## Problem statement
Reproduce the listing verbatim.

= = = = = = =

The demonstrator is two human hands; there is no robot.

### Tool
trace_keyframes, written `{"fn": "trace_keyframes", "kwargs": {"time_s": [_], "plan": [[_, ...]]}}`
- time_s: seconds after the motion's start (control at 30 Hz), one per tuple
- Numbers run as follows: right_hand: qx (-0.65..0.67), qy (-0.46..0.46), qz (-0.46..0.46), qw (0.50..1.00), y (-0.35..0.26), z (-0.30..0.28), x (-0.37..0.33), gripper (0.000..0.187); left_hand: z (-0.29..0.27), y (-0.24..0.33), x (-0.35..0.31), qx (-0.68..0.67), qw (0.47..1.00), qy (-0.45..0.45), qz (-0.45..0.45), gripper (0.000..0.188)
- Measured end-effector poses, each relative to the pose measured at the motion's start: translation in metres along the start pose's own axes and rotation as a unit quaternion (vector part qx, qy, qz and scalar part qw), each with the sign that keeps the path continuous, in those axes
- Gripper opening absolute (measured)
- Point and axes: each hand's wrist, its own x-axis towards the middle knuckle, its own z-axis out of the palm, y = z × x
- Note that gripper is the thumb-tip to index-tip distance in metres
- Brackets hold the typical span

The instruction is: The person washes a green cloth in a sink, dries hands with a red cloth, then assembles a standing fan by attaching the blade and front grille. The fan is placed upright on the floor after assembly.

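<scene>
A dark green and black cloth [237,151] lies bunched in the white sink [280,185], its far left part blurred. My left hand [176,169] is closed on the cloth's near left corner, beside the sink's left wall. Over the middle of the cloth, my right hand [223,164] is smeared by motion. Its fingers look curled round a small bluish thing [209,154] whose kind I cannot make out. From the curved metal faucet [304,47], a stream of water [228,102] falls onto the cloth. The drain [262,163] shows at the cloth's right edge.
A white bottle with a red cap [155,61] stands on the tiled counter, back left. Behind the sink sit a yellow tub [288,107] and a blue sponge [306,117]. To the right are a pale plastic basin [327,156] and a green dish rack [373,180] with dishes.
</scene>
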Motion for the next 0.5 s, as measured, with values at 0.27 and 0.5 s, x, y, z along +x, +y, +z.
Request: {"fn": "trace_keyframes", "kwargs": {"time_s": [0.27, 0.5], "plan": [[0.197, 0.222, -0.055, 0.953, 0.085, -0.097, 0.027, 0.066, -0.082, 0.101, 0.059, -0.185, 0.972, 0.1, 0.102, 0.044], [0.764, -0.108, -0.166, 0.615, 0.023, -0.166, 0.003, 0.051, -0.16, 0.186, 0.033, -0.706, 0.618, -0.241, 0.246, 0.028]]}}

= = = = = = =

## Task answer
The demonstrator is two human hands; there is no robot.

### Tool
trace_keyframes, written `{"fn": "trace_keyframes", "kwargs": {"time_s": [_], "plan": [[_, ...]]}}`
- time_s: seconds after the motion's start (control at 30 Hz), one per tuple
- Numbers run as follows: right_hand: qx (-0.65..0.67), qy (-0.46..0.46), qz (-0.46..0.46), qw (0.50..1.00), y (-0.35..0.26), z (-0.30..0.28), x (-0.37..0.33), gripper (0.000..0.187); left_hand: z (-0.29..0.27), y (-0.24..0.33), x (-0.35..0.31), qx (-0.68..0.67), qw (0.47..1.00), qy (-0.45..0.45), qz (-0.45..0.45), gripper (0.000..0.188)
- Measured end-effector poses, each relative to the pose measured at the motion's start: translation in metres along the start pose's own axes and rotation as a unit quaternion (vector part qx, qy, qz and scalar part qw), each with the sign that keeps the path continuous, in those axes
- Gripper opening absolute (measured)
- Point and axes: each hand's wrist, its own x-axis towards the middle knuckle, its own z-axis out of the palm, y = z × x
- Note that gripper is the thumb-tip to index-tip distance in metres
- Brackets hold the typical span

The instruction is: The person washes a green cloth in a sink, dries hands with a red cloth, then assembles a standing fan by attaching the blade and front grille. The fan is placed upright on the floor after assembly.

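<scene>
A dark green and black cloth [237,151] lies bunched in the white sink [280,185], its far left part blurred. My left hand [176,169] is closed on the cloth's near left corner, beside the sink's left wall. Over the middle of the cloth, my right hand [223,164] is smeared by motion. Its fingers look curled round a small bluish thing [209,154] whose kind I cannot make out. From the curved metal faucet [304,47], a stream of water [228,102] falls onto the cloth. The drain [262,163] shows at the cloth's right edge.
A white bottle with a red cap [155,61] stands on the tiled counter, back left. Behind the sink sit a yellow tub [288,107] and a blue sponge [306,117]. To the right are a pale plastic basin [327,156] and a green dish rack [373,180] with dishes.
</scene>
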Motion for the next 0.5 s, as measured, with values at 0.27 and 0.5 s, x, y, z along +x, +y, +z.
Request: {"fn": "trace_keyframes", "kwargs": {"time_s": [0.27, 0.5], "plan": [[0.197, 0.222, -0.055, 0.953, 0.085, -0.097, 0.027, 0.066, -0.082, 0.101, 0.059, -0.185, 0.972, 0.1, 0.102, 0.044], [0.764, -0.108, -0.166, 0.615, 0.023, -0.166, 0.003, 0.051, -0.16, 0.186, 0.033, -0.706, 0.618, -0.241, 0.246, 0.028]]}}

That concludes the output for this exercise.